### Exercise prompt
Starting at the first line, copy the data below through to the end, exactly.
───── Data segment ─────
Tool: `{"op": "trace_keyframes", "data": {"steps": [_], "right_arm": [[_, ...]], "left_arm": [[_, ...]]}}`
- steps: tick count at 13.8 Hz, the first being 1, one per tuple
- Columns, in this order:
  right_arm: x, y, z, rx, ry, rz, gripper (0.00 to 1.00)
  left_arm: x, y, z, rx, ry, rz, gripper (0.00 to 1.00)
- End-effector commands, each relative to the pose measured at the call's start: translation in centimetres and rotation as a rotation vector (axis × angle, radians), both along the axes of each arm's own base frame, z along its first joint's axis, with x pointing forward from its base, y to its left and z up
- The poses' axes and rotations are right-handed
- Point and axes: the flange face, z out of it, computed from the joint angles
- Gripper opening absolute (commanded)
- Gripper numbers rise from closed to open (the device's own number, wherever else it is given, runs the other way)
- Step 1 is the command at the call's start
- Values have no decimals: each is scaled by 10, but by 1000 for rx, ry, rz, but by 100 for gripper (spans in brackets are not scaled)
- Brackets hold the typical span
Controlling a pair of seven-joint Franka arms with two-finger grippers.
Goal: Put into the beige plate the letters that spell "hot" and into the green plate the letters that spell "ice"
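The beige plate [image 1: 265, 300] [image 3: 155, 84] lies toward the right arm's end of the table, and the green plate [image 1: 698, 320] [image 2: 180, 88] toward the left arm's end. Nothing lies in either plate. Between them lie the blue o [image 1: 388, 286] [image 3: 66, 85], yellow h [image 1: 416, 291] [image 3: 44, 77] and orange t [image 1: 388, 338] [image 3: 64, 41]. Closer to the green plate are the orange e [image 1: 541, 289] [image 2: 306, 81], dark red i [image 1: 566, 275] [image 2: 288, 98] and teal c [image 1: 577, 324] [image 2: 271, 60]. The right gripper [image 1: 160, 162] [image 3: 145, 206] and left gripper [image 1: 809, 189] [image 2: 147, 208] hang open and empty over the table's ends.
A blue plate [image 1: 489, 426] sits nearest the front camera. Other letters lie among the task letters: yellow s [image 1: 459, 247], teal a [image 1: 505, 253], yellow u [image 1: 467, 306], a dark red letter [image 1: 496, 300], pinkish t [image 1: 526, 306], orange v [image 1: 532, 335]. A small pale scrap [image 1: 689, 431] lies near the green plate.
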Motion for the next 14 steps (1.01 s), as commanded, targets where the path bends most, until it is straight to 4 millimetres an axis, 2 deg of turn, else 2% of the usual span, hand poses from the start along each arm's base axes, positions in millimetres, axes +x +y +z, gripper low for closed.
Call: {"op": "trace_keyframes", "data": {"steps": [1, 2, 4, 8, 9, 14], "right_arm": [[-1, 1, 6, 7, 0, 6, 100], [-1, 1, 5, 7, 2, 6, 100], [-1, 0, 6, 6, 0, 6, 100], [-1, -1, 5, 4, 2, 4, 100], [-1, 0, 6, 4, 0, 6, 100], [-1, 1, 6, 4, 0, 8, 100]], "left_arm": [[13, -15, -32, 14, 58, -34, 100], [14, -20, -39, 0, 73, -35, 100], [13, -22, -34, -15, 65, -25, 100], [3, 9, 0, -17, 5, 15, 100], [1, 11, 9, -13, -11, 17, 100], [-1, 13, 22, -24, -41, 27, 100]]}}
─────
### Task solution
Tool: `{"op": "trace_keyframes", "data": {"steps": [_], "right_arm": [[_, ...]], "left_arm": [[_, ...]]}}`
- steps: tick count at 13.8 Hz, the first being 1, one per tuple
- Columns, in this order:
  right_arm: x, y, z, rx, ry, rz, gripper (0.00 to 1.00)
  left_arm: x, y, z, rx, ry, rz, gripper (0.00 to 1.00)
- End-effector commands, each relative to the pose measured at the call's start: translation in centimetres and rotation as a rotation vector (axis × angle, radians), both along the axes of each arm's own base frame, z along its first joint's axis, with x pointing forward from its base, y to its left and z up
- The poses' axes and rotations are right-handed
- Point and axes: the flange face, z out of it, computed from the joint angles
- Gripper opening absolute (commanded)
- Gripper numbers rise from closed to open (the device's own number, wherever else it is given, runs the other way)
- Step 1 is the command at the call's start
- Values have no decimals: each is scaled by 10, but by 1000 for rx, ry, rz, but by 100 for gripper (spans in brackets are not scaled)
- Brackets hold the typical span
Controlling a pair of seven-joint Franka arms with two-finger grippers.
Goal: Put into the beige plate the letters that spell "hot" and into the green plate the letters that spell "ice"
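The beige plate [image 1: 265, 300] [image 3: 155, 84] lies toward the right arm's end of the table, and the green plate [image 1: 698, 320] [image 2: 180, 88] toward the left arm's end. Nothing lies in either plate. Between them lie the blue o [image 1: 388, 286] [image 3: 66, 85], yellow h [image 1: 416, 291] [image 3: 44, 77] and orange t [image 1: 388, 338] [image 3: 64, 41]. Closer to the green plate are the orange e [image 1: 541, 289] [image 2: 306, 81], dark red i [image 1: 566, 275] [image 2: 288, 98] and teal c [image 1: 577, 324] [image 2: 271, 60]. The right gripper [image 1: 160, 162] [image 3: 145, 206] and left gripper [image 1: 809, 189] [image 2: 147, 208] hang open and empty over the table's ends.
A blue plate [image 1: 489, 426] sits nearest the front camera. Other letters lie among the task letters: yellow s [image 1: 459, 247], teal a [image 1: 505, 253], yellow u [image 1: 467, 306], a dark red letter [image 1: 496, 300], pinkish t [image 1: 526, 306], orange v [image 1: 532, 335]. A small pale scrap [image 1: 689, 431] lies near the green plate.
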Motion for the next 14 steps (1.01 s), as commanded, targets where the path bends most, until it is straight to 4 millimetres an axis, 2 deg of turn, else 2% of the usual span, hand poses from the start along each arm's base axes, positions in millimetres, axes +x +y +z, gripper low for closed.
Call: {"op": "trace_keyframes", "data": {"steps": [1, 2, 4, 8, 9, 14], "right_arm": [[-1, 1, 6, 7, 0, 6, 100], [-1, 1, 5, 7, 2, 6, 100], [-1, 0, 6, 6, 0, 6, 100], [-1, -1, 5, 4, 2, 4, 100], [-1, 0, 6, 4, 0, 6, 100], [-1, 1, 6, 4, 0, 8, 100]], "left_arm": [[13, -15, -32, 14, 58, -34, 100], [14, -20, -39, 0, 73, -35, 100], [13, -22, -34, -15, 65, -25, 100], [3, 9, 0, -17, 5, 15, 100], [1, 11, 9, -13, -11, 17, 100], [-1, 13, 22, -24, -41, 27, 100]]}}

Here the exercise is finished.